__TASK REQUIREMENTS__
Output every line of the data exactly as it appears.

(Beginning of GIVEN MATERIAL)

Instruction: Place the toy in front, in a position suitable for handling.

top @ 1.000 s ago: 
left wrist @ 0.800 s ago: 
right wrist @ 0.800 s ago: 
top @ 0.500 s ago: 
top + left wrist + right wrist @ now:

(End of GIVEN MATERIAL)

__SOLUTION FOR THIS EXERCISE__
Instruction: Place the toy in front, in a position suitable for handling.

top @ 1.000 s ago: 
left wrist @ 0.800 s ago: 
right wrist @ 0.800 s ago: 
top @ 0.500 s ago: 
top + left wrist + right wrist @ now:

Nothing else belongs in the output.